Сенатор де Жувенель — он же посол в Риме. Результаты его миссии — дружественное соглашение с Муссолини.
Сенатора я в глаза не видел.
Но сын его отчаянный автомобилист, и даже маленький журнал по вопросам эстетики, который он издает, называется «Grande route» — «Большая дорога».
С Рено мы обычно гоняем на машине.
А для журнала он выпросил какую-то мою статью.
… Меня зовут к телефону.
«Едем немедленно к де Монзи!»
Голос Тюаля — тоже энтузиаста кино — пока со стороны.
«Я обо всем договорился. Встретимся там-то. Выезжайте».
Де Монзи в тот период еще весь в симпатиях к Советскому Союзу.
Еще недавно он делал политическую карьеру на сближении с Советским Союзом.
Опять старый отель (в смысле «особняк»).
Между двором и садом.
Кажется, наискосок от Люксембурга.
Недавний министр в серебристой проседи.
Роговые очки.
Клетчатый галстук «бабочкой».
Баскский берет набекрень.
И ослепительный фон цельных листов красной меди, из которых сделана ширма.
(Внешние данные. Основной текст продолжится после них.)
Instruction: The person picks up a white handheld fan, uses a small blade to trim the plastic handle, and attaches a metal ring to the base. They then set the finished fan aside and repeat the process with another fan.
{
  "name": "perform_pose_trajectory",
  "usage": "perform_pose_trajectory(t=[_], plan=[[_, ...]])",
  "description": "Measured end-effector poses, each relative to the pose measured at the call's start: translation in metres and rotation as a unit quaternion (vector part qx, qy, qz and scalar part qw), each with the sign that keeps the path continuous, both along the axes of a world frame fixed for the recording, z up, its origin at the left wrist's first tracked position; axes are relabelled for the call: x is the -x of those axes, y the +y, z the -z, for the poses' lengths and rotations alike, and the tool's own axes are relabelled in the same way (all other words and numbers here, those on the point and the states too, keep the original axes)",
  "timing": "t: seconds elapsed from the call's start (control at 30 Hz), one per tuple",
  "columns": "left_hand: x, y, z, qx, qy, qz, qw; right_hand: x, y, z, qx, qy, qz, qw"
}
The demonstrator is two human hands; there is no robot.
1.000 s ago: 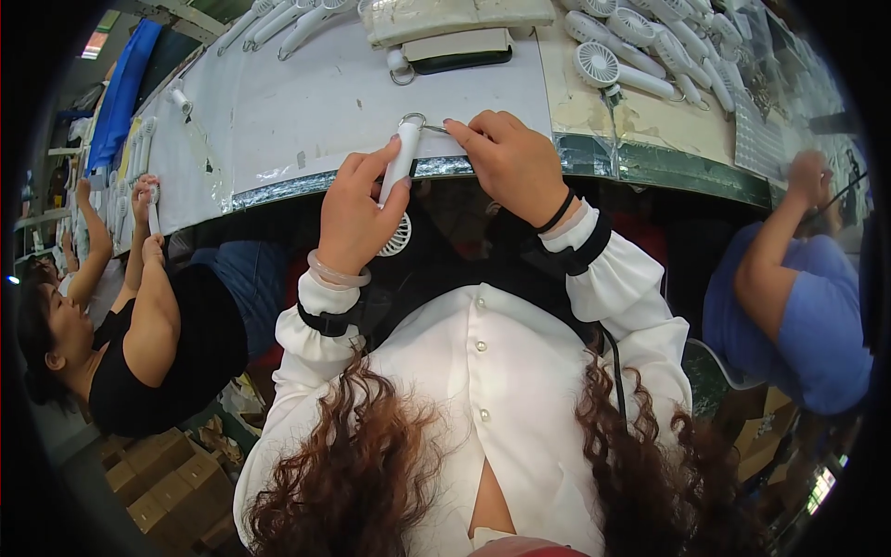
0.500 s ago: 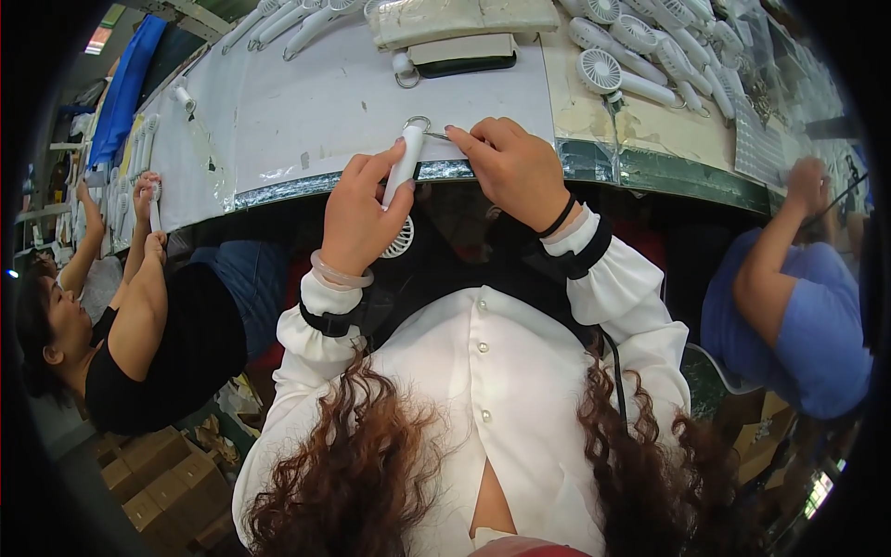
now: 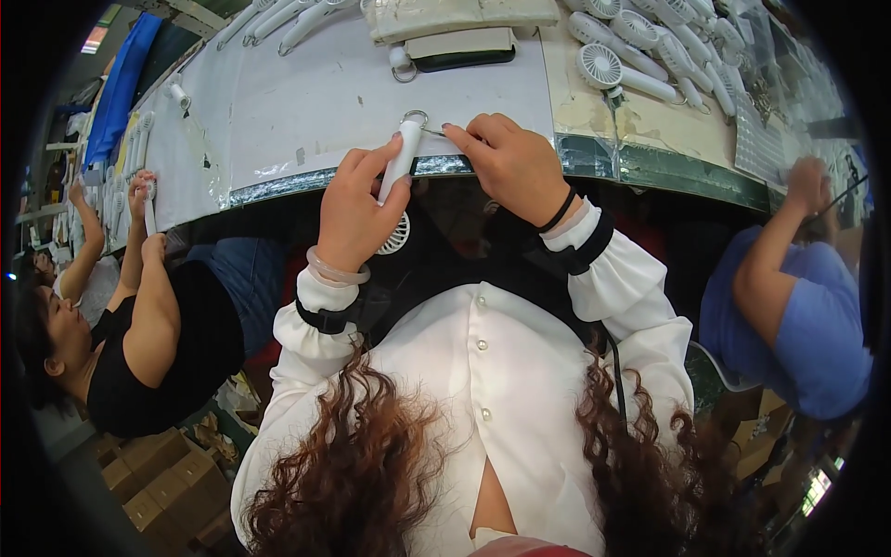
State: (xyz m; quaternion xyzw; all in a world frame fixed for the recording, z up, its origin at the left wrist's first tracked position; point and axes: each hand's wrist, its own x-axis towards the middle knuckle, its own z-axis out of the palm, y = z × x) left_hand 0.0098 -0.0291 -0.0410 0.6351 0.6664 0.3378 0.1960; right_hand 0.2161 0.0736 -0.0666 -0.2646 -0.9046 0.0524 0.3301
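Left hand [image 3: 351, 215] clenched round white handheld fan [image 3: 397, 172]; right hand [image 3: 513, 165] fingers pinching metal ring [image 3: 415, 118] at handle end. Ring fitting in hand; next calls for steady seating.

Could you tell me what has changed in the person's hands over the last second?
Very little has changed. The left hand still grips the white handheld fan by its handle, head downward, and the right hand still pinches at the metal ring on the handle's end. Both remain at the table edge.
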Motion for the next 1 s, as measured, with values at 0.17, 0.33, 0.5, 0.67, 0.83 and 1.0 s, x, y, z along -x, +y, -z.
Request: perform_pose_trajectory(t=[0.17,0.33,0.5,0.67,0.83,1.0], plan=[[0.0003,0.0000,0.0007,-0.002,0.001,0.002,1.000,0.0001,0.0002,0.0016,0.007,0.018,0.008,1.000],[0.0003,0.0009,0.0003,0.002,-0.007,0.001,1.000,-0.0004,0.0001,0.0021,0.011,0.022,0.010,1.000],[-0.0015,-0.0004,-0.0025,0.002,-0.004,-0.003,1.000,-0.0011,-0.0009,0.0008,0.016,0.019,0.007,1.000],[-0.0017,-0.0016,-0.0008,-0.001,-0.002,0.000,1.000,-0.0019,-0.0004,0.0002,0.016,0.013,-0.003,1.000],[0.0001,-0.0011,0.0008,-0.008,-0.008,0.003,1.000,0.0003,-0.0016,0.0016,0.013,-0.010,-0.008,1.000],[-0.0006,-0.0025,0.0016,-0.010,-0.006,0.003,1.000,-0.0007,-0.0060,0.0016,-0.002,-0.036,-0.002,0.999]])
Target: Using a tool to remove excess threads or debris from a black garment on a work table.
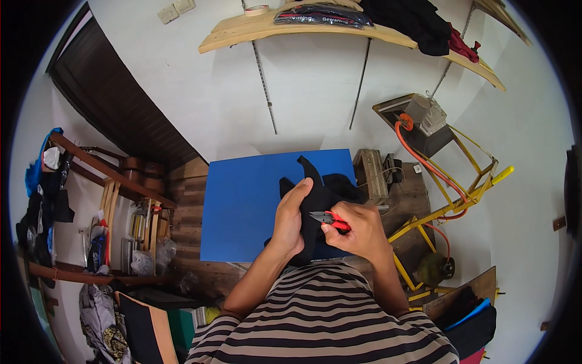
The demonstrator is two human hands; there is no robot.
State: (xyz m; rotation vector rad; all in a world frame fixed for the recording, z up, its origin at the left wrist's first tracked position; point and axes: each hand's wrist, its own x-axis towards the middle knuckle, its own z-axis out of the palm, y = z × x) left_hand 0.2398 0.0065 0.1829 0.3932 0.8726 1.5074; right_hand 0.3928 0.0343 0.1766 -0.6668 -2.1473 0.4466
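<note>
My left hand grips a piece of black fabric, its thumb lying along the cloth near the raised upper end. Closed round the red handles of small thread snips is my right hand. Their dark pointed blades lie against or just over the fabric, aimed toward my left hand; whether they touch it I cannot tell. More black cloth rests behind on the right part of the blue tabletop. The left fingers are partly hidden behind the fabric.
A wooden box-like stand adjoins the table's right edge. Further right are a yellow metal frame with an orange hose and a green gas cylinder. A wooden wall shelf holds clothes and packets. Cluttered racks stand at left.
</note>
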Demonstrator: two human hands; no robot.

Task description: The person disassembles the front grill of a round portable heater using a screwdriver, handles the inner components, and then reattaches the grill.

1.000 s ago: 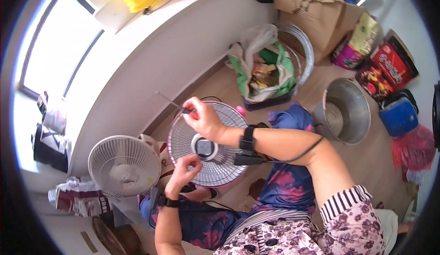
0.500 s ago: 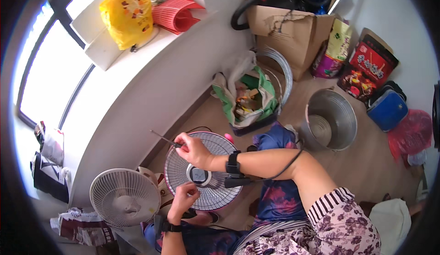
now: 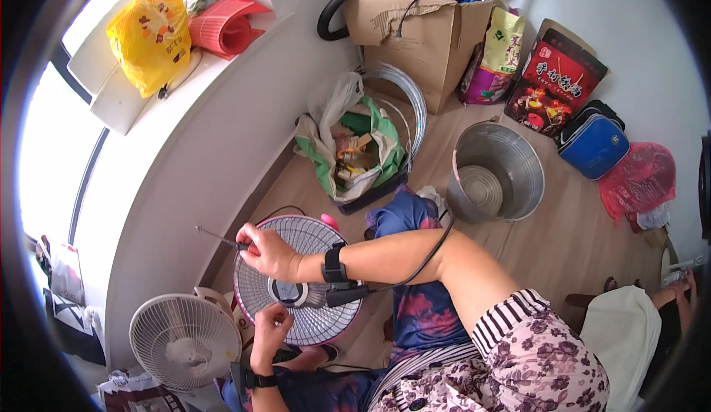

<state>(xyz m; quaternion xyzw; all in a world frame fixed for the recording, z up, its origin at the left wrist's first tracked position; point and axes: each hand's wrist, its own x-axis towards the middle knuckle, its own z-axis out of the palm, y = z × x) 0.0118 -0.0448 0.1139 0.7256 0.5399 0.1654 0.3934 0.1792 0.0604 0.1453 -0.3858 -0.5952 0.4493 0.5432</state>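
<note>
My right hand point(image 3: 268, 252) is closed around the dark handle of a screwdriver point(image 3: 216, 235), whose thin metal shaft points up and to the left. The hand is above a round heater point(image 3: 326, 323) with a wire grille, a pink rim and a grey centre cap. My left hand point(image 3: 271, 332) is by the heater's near left edge, with fingers curled and thumb and fingertips close together. Whether something small is between them I cannot make out. Both wrists wear black straps, and a cable runs from the right one.
A white fan point(image 3: 185, 342) is left of the heater. Beyond are a green-and-white bag point(image 3: 381, 138) of odds and ends, coiled tubing point(image 3: 415, 101), a metal bucket point(image 3: 526, 168) and a cardboard box point(image 3: 415, 49). Another person's arm point(image 3: 670, 297) shows at the right edge.
The view has swung to the right, so the surroundings sit further left. More of the other person shows at the right edge. My right hand keeps the screwdriver over the heater.
</note>
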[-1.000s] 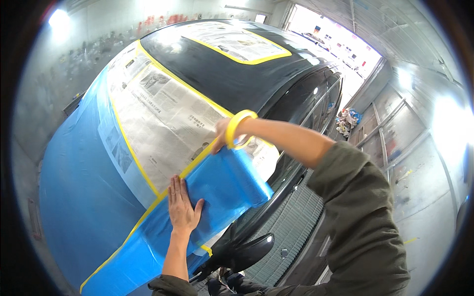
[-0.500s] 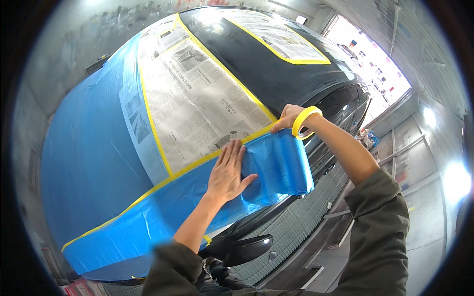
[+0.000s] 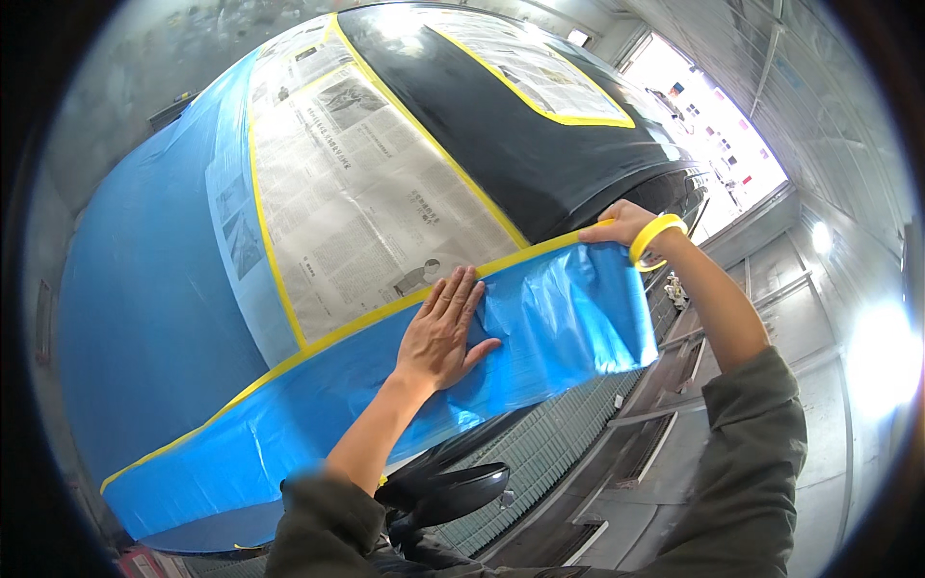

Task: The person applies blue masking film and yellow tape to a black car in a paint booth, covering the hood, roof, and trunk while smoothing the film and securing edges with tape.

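Observation:
My left hand (image 3: 440,332) lies flat with fingers stretched, pressing on blue masking film (image 3: 564,313) just below its yellow tape edge (image 3: 352,328). Off to the right, my right hand (image 3: 624,224) pinches the taped top corner of that film and holds it taut beside the car. A roll of yellow masking tape (image 3: 640,252) hangs around my right wrist. Newspaper (image 3: 361,207) bordered with yellow tape covers the windshield above my left hand. The film hangs down along the car's side, covering part of it.
The black car roof (image 3: 482,144) is bare, with more taped newspaper (image 3: 540,72) farther back. Blue film (image 3: 145,318) covers the hood at left. A black side mirror (image 3: 462,493) juts out below the film. Metal wall panels (image 3: 809,347) stand on the right, near a bright doorway (image 3: 708,120).
My right hand has moved right and slightly away from the left, drawing the film's end out longer and tighter. My left hand stays pressed on the film. The view has shifted slightly.

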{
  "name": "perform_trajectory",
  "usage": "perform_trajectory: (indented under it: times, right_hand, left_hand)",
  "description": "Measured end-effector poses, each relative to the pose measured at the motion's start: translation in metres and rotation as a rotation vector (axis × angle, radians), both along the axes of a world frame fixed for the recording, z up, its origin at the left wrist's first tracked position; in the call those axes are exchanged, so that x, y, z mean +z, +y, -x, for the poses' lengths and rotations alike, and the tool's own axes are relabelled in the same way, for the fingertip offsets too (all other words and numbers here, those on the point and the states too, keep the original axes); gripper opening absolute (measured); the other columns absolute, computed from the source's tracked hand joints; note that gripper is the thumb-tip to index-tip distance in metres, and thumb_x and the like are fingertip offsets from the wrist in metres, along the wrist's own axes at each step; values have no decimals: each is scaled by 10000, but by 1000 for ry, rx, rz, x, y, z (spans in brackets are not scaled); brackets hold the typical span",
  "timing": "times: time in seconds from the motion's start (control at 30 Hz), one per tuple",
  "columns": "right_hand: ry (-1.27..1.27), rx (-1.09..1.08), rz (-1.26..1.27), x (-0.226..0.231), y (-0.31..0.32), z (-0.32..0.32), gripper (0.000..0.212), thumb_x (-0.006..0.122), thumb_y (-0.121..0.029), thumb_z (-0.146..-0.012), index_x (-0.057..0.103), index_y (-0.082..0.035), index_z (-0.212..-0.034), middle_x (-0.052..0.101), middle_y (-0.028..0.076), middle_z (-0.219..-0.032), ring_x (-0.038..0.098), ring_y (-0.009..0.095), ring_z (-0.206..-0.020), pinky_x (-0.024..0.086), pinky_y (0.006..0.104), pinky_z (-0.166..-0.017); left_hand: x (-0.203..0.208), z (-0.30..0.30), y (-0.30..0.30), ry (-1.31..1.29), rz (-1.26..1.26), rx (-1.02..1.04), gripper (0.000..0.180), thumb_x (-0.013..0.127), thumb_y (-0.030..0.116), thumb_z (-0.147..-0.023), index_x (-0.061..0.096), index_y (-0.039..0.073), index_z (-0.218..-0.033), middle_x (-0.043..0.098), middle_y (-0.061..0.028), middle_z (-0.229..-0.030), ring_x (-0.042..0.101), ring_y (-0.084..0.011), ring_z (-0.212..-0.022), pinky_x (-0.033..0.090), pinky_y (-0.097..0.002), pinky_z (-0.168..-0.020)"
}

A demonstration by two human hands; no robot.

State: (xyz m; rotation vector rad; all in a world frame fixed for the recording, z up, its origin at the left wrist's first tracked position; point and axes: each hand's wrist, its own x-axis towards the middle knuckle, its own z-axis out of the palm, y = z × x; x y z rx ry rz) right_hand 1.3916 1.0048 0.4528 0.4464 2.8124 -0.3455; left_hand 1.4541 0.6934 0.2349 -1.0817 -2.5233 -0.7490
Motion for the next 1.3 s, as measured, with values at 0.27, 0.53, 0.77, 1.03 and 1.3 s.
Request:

Он только что закончил прием бесконечной вереницы ежедневных посетителей: каких-то провинциальных кюре, усатых отставных военных, коммерсантов, ушедших на покой, дам в траурных вуалях.
«Вас высылают?
Странно! Почему? Может быть, это связано с полицией нравов?
Нет! На это непохоже… Разберемся. Увидим.
Ваши двадцать четыре часа истекают завтра?
Прежде всего устроим вам отсрочку на неделю».
Телефонный звонок «куда-то».
И, не заходя к мосье Удару, я назавтра получаю автоматически продление на семь дней.
За эти дни надо мобилизовать все силы.
От дальнейшего вмешательства де Монзи тактично уклоняется, передоверяет меня своему бывшему управляющему министерства — господину Роберу.
«C’est le pape!» — «Это — папа!» — кричит этот экспансивный мужчина крестьянского склада в одном из маленьких кабинетов в лабиринте коридоров не более не менее как… Тюильрийского дворца.
Кем он там работает, я не успеваю узнать.
«Папа» в данном случае — уже не отец, а… папа римский.